Dennis Storzek <dstorzek@...>
 

List,

Word of the recent discussion of near scale size couplers and draft gear boxes finally prompted me to join this forum. I spent some time last night reading the entire thread, until it was way too late to compose a reply. I'll try to make comment on all the points raised in this one message.

Material:
Both the Accumate PROTO:HO couplers and boxes are made from acetal co-polymer engineering resin; either Celcon or its equivelant. This material was chosen for its high strength, high stiffness, and low coefficient of friction. While the most important property for the couplers is strength, the most important property for the box is stiffness. The problems that some have reported with the standard size Accumate couplers "jamming open" is due specifically to boxes that are either too deep (too much space above or below the coupler shank) or boxes with covers that are too flexible.
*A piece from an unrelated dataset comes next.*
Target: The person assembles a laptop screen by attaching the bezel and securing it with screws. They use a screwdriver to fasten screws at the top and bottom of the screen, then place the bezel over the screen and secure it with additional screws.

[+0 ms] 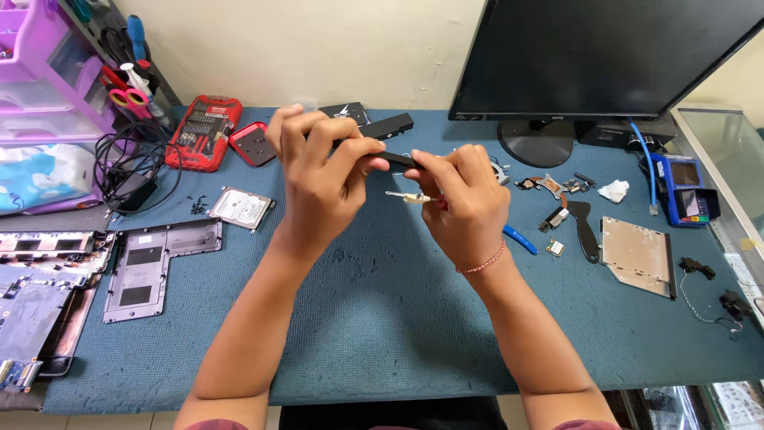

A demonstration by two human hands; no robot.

The amount that the twin shanks of Accumate couplers can offset to open the knuckle is limited by a tiny interlock between the adjacent surfaces of the shanks, and too much clearance allows the interlock peg to come out of its slot and jam against the opposing surface. The parts won't be damaged, but the situation is inconvenient. The standard size Accumates exhibit more problems in this regard than the PROTO version simply because we have no control over the dimensions of the boxes other manufacturers build into their floors.
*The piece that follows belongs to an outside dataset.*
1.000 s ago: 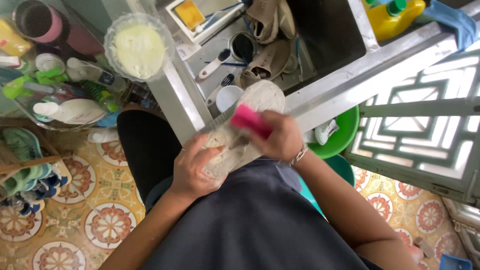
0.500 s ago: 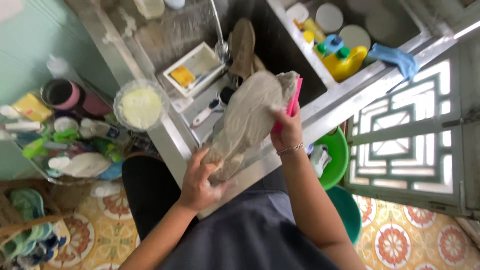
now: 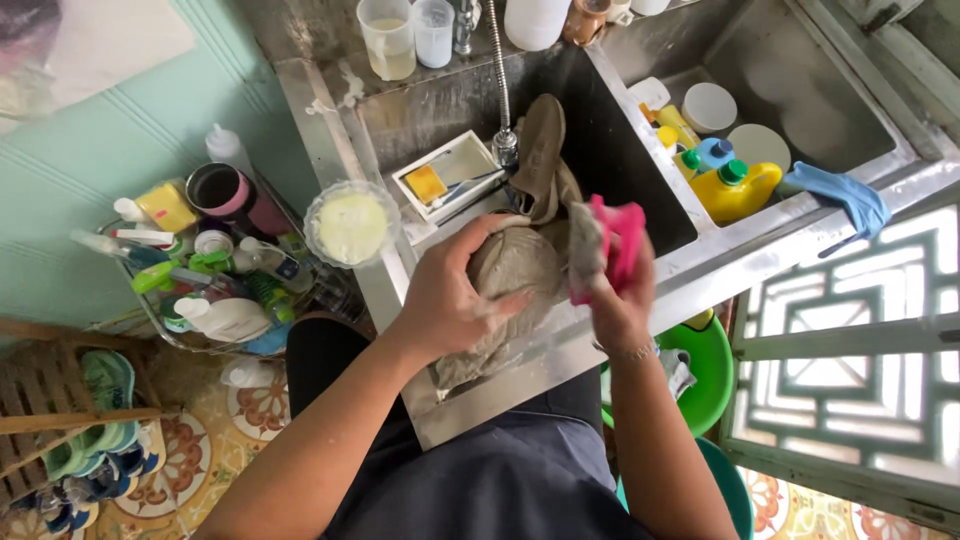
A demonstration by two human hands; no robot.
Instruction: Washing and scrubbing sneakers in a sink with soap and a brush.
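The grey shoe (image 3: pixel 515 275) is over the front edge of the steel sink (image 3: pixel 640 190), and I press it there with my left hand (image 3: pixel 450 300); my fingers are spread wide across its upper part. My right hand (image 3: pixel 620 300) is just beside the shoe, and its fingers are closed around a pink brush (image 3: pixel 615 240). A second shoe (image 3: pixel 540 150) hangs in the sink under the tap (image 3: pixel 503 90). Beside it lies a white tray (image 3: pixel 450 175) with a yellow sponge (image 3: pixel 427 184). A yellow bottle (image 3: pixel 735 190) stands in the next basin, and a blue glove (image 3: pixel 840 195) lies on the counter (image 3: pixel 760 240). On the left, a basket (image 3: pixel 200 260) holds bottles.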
While both couplers and boxes are made of the same material, they are not made in the same mold; each is in a different tool, one pair of coupler shanks in one and a pair of boxes and covers in another. This is "runnerless" molding, every molecule of plastic we shoot is shipped to you. There are no scrap sprues to be reground and used again, degrading the material properties further with each pass through the molding machine. By using only virgin material in these parts we guarantee that you get all the physical properties the resin manufacturer designed into the material.

Screws:
While it may appear convenient to simply cement the draft gear boxes in place, this will ultimately not have the strength to ensure that the coupler shanks can't spread and jam, therefore we don't recommend any mounting that doesn't have a screw through the boss that the couplers pivot on. As Dr. Anspach pointed out, a 00-90 flathead screw can be used in this location after first lightly countersinking the hole. We chose to go with the 0-80 screw because many people are uncomfortable with working with the smaller size drills, taps, and screws. I did consider incorporating the countersink in the mold and allowing it to be covered by the larger 0-80 pan head, but doing so would only give the 0-80 head bearing outside the area supported by the boss, making it easy to pinch the coupler shanks by over tightening the screw. The box is easy enough to coutersink by hand for those special cars.

Design, Engineering, and Execution:
Dr. Anspach is correct that the PROTO:HO coupler and its draft gear were "engineered" as a system, although since I don't have an engineering degree, I prefer the term designed. And yes, during the building of the tool the core pins that make the mounting holes ended up slightly off center in the bosses. As they say, stuff happens. Since this really doesn't affect the utility of the parts, the decision was made not to do an extensive re-work to the pins. However, the fact that one side of the boss is thinner makes this the first area on the part that doesn't fill, a "short shot". We consider these short shots a defective part, and like any defective Accurail part, we will replace any that are sent to us.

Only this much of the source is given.